# Provided data

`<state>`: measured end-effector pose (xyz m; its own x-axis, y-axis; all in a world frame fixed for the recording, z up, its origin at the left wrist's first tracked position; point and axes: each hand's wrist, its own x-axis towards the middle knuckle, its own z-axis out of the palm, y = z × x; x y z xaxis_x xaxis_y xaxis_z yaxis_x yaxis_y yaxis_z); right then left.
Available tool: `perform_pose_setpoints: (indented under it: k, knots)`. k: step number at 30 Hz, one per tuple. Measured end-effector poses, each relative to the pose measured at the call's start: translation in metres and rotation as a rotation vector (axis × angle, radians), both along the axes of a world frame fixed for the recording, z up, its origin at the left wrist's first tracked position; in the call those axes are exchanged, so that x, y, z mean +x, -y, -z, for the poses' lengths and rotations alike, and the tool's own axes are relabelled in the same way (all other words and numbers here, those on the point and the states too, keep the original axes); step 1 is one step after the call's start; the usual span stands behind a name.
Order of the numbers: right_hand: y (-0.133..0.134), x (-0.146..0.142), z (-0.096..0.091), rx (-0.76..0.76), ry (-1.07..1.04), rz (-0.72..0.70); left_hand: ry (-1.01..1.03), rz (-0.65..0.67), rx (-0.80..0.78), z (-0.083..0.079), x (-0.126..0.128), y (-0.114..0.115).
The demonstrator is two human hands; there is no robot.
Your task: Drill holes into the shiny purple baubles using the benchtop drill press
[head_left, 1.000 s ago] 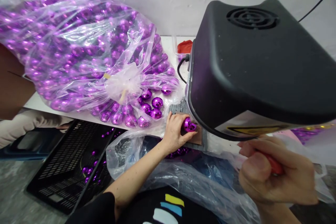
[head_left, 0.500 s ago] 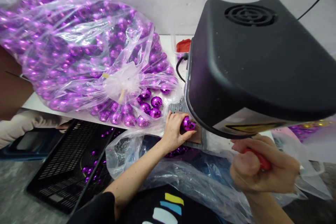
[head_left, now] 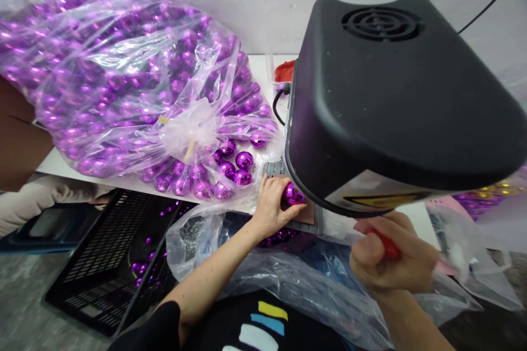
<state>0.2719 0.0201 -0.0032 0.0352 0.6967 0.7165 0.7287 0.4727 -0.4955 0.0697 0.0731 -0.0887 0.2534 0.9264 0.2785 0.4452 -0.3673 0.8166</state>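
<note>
My left hand (head_left: 272, 205) is closed round a shiny purple ball (head_left: 292, 194) and holds it on the small brown plate (head_left: 308, 213) under the front of a big black machine (head_left: 391, 98). My right hand (head_left: 389, 260) is a fist round a red handle (head_left: 385, 244) at the machine's lower front. Most of the handle is hidden by my fingers.
A large clear bag (head_left: 123, 77) full of purple balls lies on the white table (head_left: 57, 162) at the left, with a few loose balls (head_left: 239, 167) at its mouth. A black crate (head_left: 111, 258) stands on the floor below. Clear plastic bags (head_left: 304, 285) cover my lap.
My right hand with the red handle has moved left and slightly toward me. The left hand keeps the ball on the plate.
</note>
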Motion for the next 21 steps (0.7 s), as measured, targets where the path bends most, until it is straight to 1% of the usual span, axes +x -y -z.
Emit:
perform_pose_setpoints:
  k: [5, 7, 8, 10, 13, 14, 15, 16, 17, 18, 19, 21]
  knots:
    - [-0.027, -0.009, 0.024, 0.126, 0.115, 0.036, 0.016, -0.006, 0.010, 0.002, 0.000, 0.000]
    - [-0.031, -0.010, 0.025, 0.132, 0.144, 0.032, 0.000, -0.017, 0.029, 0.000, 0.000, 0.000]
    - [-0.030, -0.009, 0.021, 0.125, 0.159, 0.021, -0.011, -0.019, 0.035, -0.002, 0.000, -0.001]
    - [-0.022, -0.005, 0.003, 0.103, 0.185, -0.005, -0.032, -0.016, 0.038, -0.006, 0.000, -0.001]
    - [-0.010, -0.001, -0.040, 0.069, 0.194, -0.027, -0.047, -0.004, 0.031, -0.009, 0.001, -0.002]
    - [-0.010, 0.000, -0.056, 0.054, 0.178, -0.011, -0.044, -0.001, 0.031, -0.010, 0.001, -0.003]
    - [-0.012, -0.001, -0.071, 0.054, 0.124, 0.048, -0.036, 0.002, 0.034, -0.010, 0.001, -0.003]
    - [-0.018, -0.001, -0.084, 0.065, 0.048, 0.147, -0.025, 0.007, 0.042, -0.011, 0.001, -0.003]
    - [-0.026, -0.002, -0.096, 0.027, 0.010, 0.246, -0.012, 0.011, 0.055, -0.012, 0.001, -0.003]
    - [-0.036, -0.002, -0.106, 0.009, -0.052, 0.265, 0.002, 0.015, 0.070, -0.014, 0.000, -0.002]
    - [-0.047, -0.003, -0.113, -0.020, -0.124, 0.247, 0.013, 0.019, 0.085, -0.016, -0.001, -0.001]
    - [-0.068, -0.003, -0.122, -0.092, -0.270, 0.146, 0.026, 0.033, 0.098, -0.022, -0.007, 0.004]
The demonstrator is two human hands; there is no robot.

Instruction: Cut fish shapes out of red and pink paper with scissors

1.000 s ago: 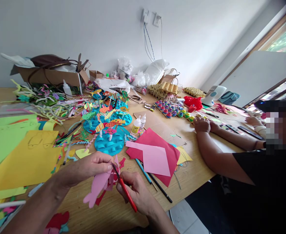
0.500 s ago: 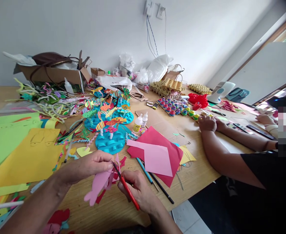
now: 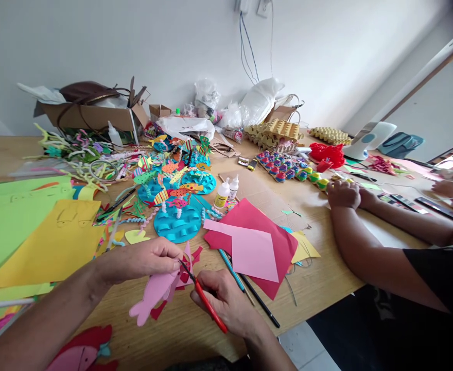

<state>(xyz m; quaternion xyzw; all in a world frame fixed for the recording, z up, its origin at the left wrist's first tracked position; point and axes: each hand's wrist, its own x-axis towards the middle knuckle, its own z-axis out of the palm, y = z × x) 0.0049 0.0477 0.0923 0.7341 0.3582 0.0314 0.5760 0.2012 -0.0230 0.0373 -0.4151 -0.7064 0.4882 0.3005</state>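
Observation:
My left hand (image 3: 145,259) pinches a pink paper fish cutout (image 3: 155,290) above the near edge of the wooden table (image 3: 195,330). My right hand (image 3: 226,303) is closed round red-handled scissors (image 3: 207,304), whose blades meet the pink paper by my left fingertips. Red paper scraps hang under the cutout.
Red and pink sheets (image 3: 255,242) and pencils (image 3: 249,288) lie just right of my hands. Yellow and green sheets (image 3: 37,232) cover the left. Blue trays with paper fish (image 3: 176,206), glue bottles (image 3: 222,194), pipe cleaners, a cardboard box (image 3: 91,116) and egg cartons stand farther back. Another person's arms (image 3: 365,242) rest on the right.
My view has drifted a little to the right and down, so everything shifts in the picture. My hands keep the same grip on the paper and scissors.

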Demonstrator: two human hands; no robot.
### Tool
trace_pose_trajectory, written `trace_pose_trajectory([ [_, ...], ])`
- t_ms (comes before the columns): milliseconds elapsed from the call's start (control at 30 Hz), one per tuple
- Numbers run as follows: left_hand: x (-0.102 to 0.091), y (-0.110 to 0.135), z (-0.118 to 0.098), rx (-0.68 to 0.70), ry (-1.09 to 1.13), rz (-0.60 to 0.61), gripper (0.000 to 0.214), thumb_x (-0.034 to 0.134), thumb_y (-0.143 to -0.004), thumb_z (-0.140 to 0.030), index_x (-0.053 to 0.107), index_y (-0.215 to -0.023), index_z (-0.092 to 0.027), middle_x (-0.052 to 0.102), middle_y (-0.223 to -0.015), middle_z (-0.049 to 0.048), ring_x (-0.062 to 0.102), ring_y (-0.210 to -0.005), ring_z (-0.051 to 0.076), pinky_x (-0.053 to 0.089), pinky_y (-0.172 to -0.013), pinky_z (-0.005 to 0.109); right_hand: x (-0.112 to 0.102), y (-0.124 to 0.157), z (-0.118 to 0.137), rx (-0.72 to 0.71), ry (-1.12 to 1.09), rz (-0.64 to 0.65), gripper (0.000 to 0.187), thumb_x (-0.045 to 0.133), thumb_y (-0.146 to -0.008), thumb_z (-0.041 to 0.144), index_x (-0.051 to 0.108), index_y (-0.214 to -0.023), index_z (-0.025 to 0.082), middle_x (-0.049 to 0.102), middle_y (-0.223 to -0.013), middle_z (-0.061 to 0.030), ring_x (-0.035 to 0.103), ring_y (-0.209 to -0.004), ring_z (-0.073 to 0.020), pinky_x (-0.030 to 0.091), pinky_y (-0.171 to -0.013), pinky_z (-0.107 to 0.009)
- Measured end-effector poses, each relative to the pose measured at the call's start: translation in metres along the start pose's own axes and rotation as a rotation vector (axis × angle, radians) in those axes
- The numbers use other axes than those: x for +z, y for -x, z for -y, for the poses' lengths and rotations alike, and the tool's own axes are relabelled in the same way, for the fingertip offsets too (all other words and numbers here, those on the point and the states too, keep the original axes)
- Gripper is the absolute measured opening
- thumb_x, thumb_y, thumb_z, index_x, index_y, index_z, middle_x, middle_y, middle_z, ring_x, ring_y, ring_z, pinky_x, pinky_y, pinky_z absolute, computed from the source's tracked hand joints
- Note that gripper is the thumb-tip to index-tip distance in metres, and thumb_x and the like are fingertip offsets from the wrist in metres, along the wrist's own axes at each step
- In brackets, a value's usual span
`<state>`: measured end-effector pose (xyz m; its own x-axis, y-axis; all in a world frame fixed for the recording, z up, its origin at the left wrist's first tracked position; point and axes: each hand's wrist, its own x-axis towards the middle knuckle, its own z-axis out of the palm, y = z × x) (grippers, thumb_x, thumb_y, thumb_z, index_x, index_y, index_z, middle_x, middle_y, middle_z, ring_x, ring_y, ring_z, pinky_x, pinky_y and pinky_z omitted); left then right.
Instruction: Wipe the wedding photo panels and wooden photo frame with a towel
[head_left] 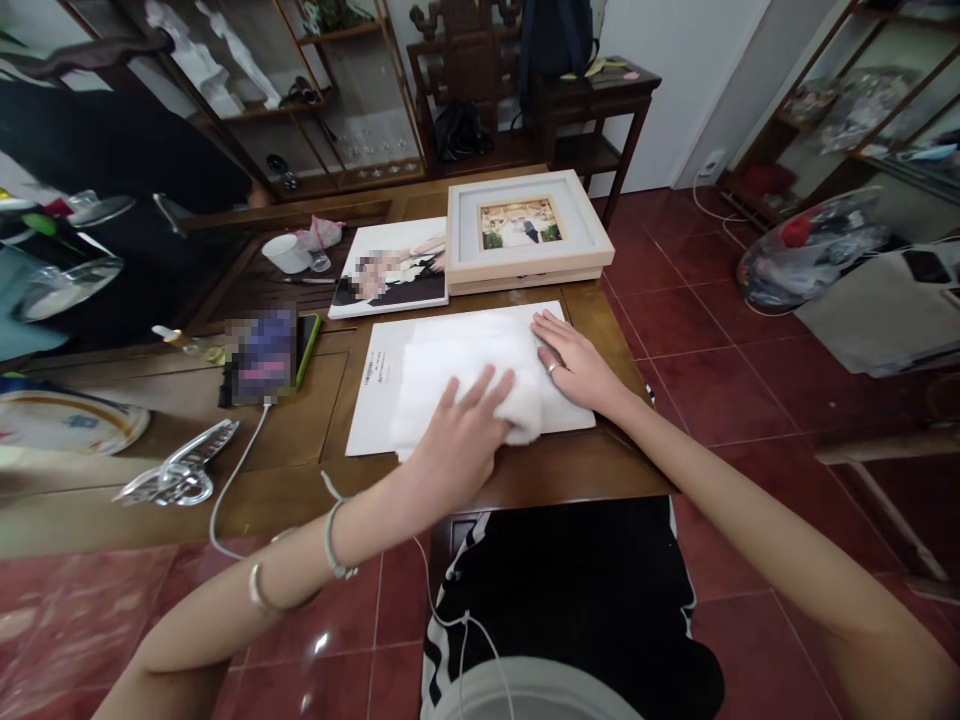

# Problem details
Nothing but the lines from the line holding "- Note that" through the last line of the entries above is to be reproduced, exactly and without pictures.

# Answer to the exercise
- Note that gripper is the thumb-tip to index-tip distance in metres, and thumb_x and the like are fingertip offsets from the wrist in metres, along the wrist's own axes at each step
- In brackets, a value's usual span
`<state>`: measured end-effector pose (xyz m; its own x-axis, y-axis; all in a world frame fixed for the recording, z up, its origin at the left wrist's first tracked position; point and axes: each hand's wrist, its own x-axis towards the middle knuckle, its own z-axis out of the palm, y = z × x) (grippers, thumb_x, thumb_y, thumb_z, index_x, index_y, index_z, middle_x, middle_y, middle_z, ring_x, ring_y, ring_z, pinky_x, pinky_y and pinky_z omitted); left then right.
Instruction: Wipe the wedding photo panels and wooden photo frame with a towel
[head_left] 

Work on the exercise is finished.